Where in the data does the word "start" appear? Find those lines and copy them.

╔══

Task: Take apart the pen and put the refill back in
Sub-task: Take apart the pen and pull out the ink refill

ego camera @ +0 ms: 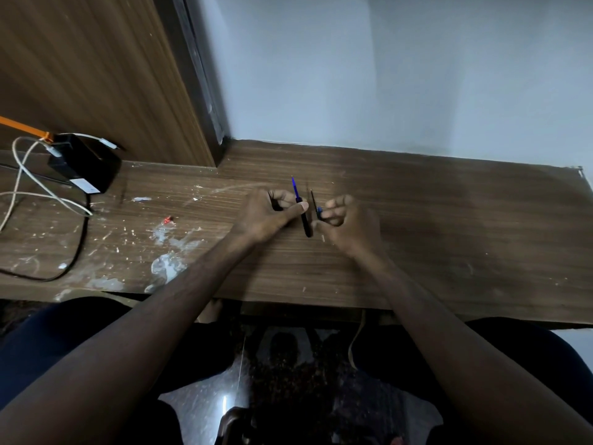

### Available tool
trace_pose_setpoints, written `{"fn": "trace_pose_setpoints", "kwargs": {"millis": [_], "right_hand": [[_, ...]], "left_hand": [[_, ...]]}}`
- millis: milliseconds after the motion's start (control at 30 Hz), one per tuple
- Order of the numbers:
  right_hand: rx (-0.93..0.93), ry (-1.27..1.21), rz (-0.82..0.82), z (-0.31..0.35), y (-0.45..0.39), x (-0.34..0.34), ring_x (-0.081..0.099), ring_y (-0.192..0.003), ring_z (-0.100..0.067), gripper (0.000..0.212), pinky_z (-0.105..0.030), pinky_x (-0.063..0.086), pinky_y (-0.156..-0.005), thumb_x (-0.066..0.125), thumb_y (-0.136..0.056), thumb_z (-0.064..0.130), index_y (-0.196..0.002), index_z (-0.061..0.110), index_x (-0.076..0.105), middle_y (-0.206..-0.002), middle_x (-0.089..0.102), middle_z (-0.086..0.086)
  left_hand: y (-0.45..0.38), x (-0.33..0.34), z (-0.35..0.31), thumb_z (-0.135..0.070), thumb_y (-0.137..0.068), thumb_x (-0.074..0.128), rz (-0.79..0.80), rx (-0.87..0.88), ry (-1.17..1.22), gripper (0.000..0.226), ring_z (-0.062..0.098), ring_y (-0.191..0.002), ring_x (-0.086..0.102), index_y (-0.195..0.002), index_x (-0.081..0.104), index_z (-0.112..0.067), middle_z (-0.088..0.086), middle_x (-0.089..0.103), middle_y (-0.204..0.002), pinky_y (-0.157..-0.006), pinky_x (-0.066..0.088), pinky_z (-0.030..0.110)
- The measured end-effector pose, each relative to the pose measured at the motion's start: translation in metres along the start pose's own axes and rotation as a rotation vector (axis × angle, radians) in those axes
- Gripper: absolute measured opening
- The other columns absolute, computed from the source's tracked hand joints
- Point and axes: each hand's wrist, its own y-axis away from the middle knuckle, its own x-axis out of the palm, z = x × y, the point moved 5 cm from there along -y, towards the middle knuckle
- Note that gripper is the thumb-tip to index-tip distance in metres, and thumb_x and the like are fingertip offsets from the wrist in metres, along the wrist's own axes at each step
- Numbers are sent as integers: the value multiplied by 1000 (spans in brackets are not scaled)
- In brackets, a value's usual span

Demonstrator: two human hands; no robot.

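Observation:
My left hand (268, 215) pinches a pen body (305, 224) between thumb and fingers; its lower part is black and a thin blue section (294, 187) sticks up past my fingers. My right hand (348, 221) grips a thin dark piece with a blue end (316, 207), probably the refill or tip section, just to the right of the pen body. Both hands hover close together above the middle of the wooden desk (449, 239). The two pen parts stand nearly parallel, a small gap apart.
A black adapter box (85, 165) with white and black cables (35, 194) sits at the desk's far left. A small red object (168, 220) and white paint smears (167, 261) lie left of my left forearm. A wall bounds the desk's far edge.

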Motion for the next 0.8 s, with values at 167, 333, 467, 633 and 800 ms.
{"fn": "trace_pose_setpoints", "kwargs": {"millis": [167, 333, 467, 633, 800], "right_hand": [[-141, 298, -27, -5, -1, -2, 70, -99, -17, 28, -40, 58, -96, 73, -94, 9, -122, 13, 75, -112, 74, -6], [-217, 348, -2, -5, 1, 8, 66, -105, -23, 29, -38, 56, -94, 69, -95, 13, -123, 16, 77, -115, 68, -11], [-123, 380, -87, -14, -6, 3, 65, -108, -22, 23, -29, 50, -88, 71, -97, 24, -117, 13, 72, -114, 70, -7], [-180, 413, -33, -12, -5, 10, 61, -111, -22, 23, -32, 51, -93, 72, -96, 18, -118, 13, 72, -119, 65, -8], [-146, 435, -85, -18, -7, 1, 69, -102, -28, 21, -39, 55, -92, 64, -87, -2, -96, 13, 76, -104, 74, -8]], "left_hand": [[4, -4, -5, -31, -92, 79, -14, 104, -140, 47, 25, -97, 81, -63, 51, -9, 10, 81, -84, -85, 59, 42], [3, -6, -6, -33, -94, 79, -13, 104, -184, 43, 32, -89, 77, -63, 58, -11, 13, 80, -83, -78, 58, 35], [4, -6, -6, -31, -95, 79, -17, 90, -230, 37, 25, -79, 76, -65, 65, -13, 10, 79, -81, -73, 54, 30], [5, -6, -7, -33, -95, 78, -8, 77, -273, 29, -2, -59, 57, -81, 78, -7, 0, 72, -70, -59, 38, 5], [6, -3, -6, -34, -97, 76, -4, 89, -262, 36, 5, -56, 53, -78, 72, -4, -4, 67, -65, -61, 38, 13]]}}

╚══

== ANSWER BOX ==
- millis: milliseconds after the motion's start (control at 30 Hz), one per tuple
- The measured end-effector pose, each relative to the pose measured at the motion's start: translation in metres along the start pose's own axes and rotation as a rotation vector (axis × angle, radians) in those axes

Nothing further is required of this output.